§ **Exercise**: Print the listing that follows, character for character.

[[ Data segment, beginning ]]

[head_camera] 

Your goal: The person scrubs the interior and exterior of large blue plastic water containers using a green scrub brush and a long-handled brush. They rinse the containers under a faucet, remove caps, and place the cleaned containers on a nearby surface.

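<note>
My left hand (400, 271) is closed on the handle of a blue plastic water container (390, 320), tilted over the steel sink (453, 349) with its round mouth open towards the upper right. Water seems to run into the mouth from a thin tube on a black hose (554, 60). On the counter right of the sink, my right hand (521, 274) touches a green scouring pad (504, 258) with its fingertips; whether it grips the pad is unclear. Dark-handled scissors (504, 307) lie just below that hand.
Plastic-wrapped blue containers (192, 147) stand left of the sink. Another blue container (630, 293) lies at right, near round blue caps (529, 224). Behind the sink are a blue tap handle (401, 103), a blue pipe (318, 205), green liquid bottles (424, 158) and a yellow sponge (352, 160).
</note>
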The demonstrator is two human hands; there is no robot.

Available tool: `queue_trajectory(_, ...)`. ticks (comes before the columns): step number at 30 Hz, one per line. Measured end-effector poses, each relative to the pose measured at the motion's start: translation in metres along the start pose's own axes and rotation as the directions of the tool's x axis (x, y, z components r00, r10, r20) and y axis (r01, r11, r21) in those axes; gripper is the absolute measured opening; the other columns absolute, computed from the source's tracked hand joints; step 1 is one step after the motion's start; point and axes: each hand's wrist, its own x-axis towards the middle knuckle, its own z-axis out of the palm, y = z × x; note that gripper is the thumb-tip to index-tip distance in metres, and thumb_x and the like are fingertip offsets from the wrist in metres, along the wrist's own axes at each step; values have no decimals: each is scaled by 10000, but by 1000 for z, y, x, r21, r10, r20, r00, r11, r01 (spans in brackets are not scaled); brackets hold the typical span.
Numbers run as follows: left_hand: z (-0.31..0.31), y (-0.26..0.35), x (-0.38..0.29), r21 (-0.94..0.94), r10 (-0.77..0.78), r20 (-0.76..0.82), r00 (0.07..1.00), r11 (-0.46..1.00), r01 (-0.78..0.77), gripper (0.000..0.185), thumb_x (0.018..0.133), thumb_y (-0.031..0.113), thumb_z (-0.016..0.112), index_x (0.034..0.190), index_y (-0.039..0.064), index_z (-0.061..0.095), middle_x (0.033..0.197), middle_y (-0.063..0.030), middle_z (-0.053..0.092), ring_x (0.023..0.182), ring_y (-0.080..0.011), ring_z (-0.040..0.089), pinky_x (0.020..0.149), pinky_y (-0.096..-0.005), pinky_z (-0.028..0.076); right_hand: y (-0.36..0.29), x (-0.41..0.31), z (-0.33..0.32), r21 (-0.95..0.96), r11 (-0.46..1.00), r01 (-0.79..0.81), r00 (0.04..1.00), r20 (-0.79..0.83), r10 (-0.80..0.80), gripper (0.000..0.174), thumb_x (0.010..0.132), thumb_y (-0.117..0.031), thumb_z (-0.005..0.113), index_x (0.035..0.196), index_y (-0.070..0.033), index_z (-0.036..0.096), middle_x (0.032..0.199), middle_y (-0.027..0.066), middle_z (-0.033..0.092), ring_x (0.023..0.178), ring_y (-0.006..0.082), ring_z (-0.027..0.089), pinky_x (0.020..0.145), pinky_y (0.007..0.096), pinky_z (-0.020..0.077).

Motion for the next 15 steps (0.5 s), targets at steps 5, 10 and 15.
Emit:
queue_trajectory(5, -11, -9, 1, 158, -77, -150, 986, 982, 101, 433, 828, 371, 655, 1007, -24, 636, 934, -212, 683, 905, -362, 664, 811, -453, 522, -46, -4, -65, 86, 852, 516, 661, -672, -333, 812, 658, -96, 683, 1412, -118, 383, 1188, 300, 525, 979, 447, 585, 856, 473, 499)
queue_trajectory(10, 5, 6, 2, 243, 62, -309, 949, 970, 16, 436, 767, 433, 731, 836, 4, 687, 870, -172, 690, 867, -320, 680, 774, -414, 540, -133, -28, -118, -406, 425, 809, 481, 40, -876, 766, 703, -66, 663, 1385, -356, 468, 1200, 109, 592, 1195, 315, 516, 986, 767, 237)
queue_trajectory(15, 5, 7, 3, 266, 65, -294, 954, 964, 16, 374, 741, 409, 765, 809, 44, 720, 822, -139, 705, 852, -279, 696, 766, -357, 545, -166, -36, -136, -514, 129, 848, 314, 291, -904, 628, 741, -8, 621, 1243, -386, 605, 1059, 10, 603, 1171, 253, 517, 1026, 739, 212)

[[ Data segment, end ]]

§ **Exercise result**:
[head_camera] 

Your goal: The person scrubs the interior and exterior of large blue plastic water containers using a green scrub brush and a long-handled brush. They rinse the containers under a faucet, remove caps, and place the cleaned containers on a nearby surface.

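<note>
My left hand (400, 271) is closed on the handle of a blue plastic water container (390, 320), tilted over the steel sink (453, 349) with its round mouth open towards the upper right. Water seems to run into the mouth from a thin tube on a black hose (554, 60). On the counter right of the sink, my right hand (521, 274) touches a green scouring pad (504, 258) with its fingertips; whether it grips the pad is unclear. Dark-handled scissors (504, 307) lie just below that hand.
Plastic-wrapped blue containers (192, 147) stand left of the sink. Another blue container (630, 293) lies at right, near round blue caps (529, 224). Behind the sink are a blue tap handle (401, 103), a blue pipe (318, 205), green liquid bottles (424, 158) and a yellow sponge (352, 160).
</note>
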The demonstrator is two human hands; there is no robot.

Available tool: `queue_trajectory(_, ...)`. ticks (comes before the columns): step number at 30 Hz, one per line. Measured end-effector poses, each relative to the pose measured at the motion's start: translation in metres along the start pose's own axes and rotation as the directions of the tool's x axis (x, y, z components r00, r10, r20) and y axis (r01, r11, r21) in those axes; gripper is the absolute measured opening; the other columns absolute, computed from the source's tracked hand joints; step 1 is one step after the motion's start; point and axes: each hand's wrist, its own x-axis towards the middle knuckle, its own z-axis out of the palm, y = z × x; note that gripper is the thumb-tip to index-tip distance in metres, and thumb_x and the like are fingertip offsets from the wrist in metres, along the wrist's own axes at each step; values have no decimals: each is scaled by 10000, but by 1000 for z, y, x, r21, r10, r20, r00, r11, r01 (spans in brackets are not scaled); brackets hold the typical span.
Numbers run as follows: left_hand: z (-0.31..0.31), y (-0.26..0.35), x (-0.38..0.29), r21 (-0.94..0.94), r10 (-0.77..0.78), r20 (-0.76..0.82), r00 (0.07..1.00), r11 (-0.46..1.00), r01 (-0.78..0.77), gripper (0.000..0.185), thumb_x (0.018..0.133), thumb_y (-0.031..0.113), thumb_z (-0.016..0.112), index_x (0.034..0.190), index_y (-0.039..0.064), index_z (-0.061..0.095), middle_x (0.033..0.197), middle_y (-0.063..0.030), middle_z (-0.053..0.092), ring_x (0.023..0.182), ring_y (-0.080..0.011), ring_z (-0.040..0.089), pinky_x (0.020..0.149), pinky_y (-0.096..-0.005), pinky_z (-0.028..0.076); right_hand: y (-0.36..0.29), x (-0.41..0.31), z (-0.33..0.32), r21 (-0.95..0.96), r11 (-0.46..1.00), r01 (-0.79..0.81), r00 (0.04..1.00), r20 (-0.79..0.83), r10 (-0.80..0.80), gripper (0.000..0.174), thumb_x (0.010..0.132), thumb_y (-0.117..0.031), thumb_z (-0.005..0.113), index_x (0.035..0.196), index_y (-0.070..0.033), index_z (-0.036..0.096), middle_x (0.032..0.199), middle_y (-0.027..0.066), middle_z (-0.033..0.092), ring_x (0.023..0.178), ring_y (-0.006..0.082), ring_z (-0.027..0.089), pinky_x (0.020..0.145), pinky_y (0.007..0.096), pinky_z (-0.020..0.077).

Motion for the next 15 steps (0.5 s), targets at steps 5, 10 and 15.
Emit:
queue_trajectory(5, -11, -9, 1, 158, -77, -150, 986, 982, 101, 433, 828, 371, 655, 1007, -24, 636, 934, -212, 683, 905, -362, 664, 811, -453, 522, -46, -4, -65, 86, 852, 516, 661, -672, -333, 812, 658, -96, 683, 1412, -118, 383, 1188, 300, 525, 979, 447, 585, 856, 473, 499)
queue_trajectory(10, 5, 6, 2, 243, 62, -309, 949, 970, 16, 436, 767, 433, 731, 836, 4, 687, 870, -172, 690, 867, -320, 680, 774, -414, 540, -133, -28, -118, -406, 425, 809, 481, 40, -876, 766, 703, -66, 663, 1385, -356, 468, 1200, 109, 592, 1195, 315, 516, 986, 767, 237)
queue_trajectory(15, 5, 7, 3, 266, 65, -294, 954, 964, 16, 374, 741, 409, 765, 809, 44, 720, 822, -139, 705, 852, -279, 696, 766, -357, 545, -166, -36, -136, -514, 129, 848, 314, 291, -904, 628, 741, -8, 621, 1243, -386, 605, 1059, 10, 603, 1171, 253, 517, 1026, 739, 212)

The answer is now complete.